The telepaths consulted each other in silence. Then they turned back to face Jake, equally silent.
“Have they passed that message on to the Dragon Jad?” Pammy asked.
“Don’t know,” Jake replied. He looked the female full in the face.
She blinked and lowered her eyes first.
“We will not speak of this to our masters,” the male whispered. “It’s not worth our lives.”
“Then translate this: We humans and members of the Confederated Star Systems do not recognize slavery. This station allies itself with the CSS. We will not accept slavery under any circumstances. The telepaths formerly owned by the Dragons D’Or have been classified as human by medical analysis. Therefore they cannot be slaves. I, General Jeremiah Devlin, do hereby offer sanctuary and freedom to any human, including the former slaves.”
This time Pamela raised her eyebrow at Jake’s audacity.
“Telepaths, send that message to this reptile,” she sneered the word as if it made Jad lower than the white worm. “The CSS is willing to unite with the Maril and go to war against all of D’Or.”
“Pammy?”
“I have the authority. I intend to use it.”
“I have greater authority,” Sissy said from across the tram rails on the other platform.
Or rather a hologram of Laudae Sissy in all her elegant, purple, beaded regalia. A telltale flicker across the shiny beads in her veil betrayed the projected image, rather than an in person appearance. The Badger Metal beads absorbed the light and looked more like black holes than decorative jewels. More evidence of projection, Pammy surmised.
“The Harmony Empire casts their lot with the CSS and Maril.

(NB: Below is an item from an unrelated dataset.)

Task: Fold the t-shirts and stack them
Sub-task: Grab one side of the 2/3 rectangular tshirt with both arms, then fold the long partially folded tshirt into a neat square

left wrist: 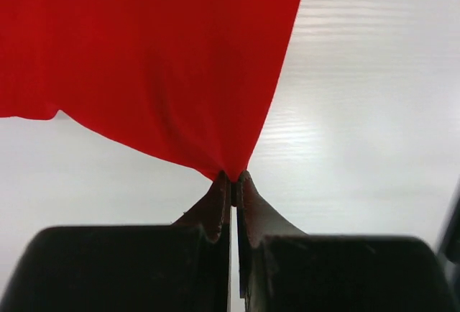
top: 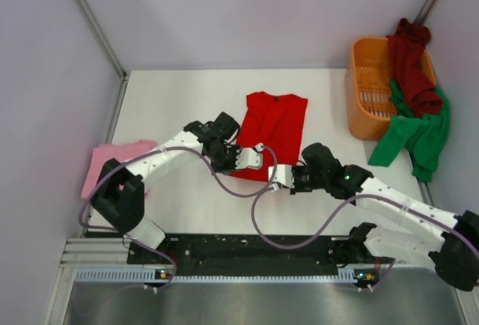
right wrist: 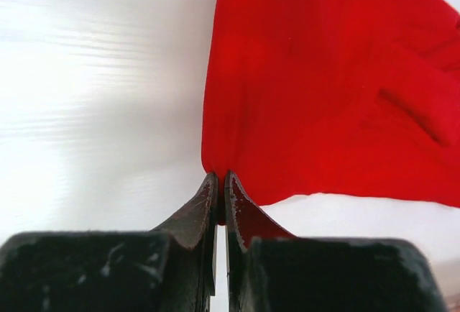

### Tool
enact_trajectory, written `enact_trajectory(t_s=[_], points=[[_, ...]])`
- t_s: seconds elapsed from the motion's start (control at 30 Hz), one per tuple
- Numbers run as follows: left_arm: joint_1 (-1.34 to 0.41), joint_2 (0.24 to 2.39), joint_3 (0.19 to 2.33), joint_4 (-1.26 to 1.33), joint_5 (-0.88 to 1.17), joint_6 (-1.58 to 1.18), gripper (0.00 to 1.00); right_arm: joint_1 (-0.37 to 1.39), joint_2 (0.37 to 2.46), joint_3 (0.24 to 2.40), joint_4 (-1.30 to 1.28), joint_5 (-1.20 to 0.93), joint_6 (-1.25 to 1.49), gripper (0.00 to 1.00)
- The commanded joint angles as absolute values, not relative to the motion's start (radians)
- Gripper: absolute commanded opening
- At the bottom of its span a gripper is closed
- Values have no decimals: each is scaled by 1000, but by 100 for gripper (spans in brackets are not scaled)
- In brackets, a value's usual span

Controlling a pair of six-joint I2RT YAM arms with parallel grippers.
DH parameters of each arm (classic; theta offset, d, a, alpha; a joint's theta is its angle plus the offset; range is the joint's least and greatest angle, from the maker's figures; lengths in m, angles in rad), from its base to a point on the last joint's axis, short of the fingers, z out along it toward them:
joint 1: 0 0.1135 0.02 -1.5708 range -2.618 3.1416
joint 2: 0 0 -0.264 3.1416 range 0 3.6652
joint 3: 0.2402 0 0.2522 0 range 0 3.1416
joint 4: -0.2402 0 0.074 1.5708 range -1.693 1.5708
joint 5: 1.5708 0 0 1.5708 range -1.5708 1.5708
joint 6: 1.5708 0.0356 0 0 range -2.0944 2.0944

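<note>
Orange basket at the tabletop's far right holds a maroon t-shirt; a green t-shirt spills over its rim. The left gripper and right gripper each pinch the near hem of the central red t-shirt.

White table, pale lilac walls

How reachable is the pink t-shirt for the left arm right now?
Probably not yet: the left hand is shut on the red t-shirt's hem. Nothing else blocks the pink t-shirt beside that arm.
</note>
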State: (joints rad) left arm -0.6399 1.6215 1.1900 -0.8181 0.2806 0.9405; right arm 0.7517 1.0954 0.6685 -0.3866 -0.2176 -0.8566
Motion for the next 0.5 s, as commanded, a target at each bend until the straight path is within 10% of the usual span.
enact_trajectory(t_s=[0.0,0.47], points=[[-698,1497,1160,-1116,340,864,0,831,927,701,-619,-331,-804,0],[-739,1351,1433,-1238,361,718,0,709,880,857,-661,-483,-660,0]])
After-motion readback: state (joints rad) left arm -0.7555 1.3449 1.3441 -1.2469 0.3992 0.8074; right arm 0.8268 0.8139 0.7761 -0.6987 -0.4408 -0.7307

We will go to war to end the physical and financial tyranny of the Dragons.” Above her head the glyph of Harmony appeared on the wall, firmer and more realistic-looking than the HPs of all Harmony.
Her mousey acolyte was nowhere in sight.
Jad cringed backward, hissing and flicking his tongue. Aggressive posturing while retreating. The white lizard screeched and went limp. The Maril warrior bowed in respect.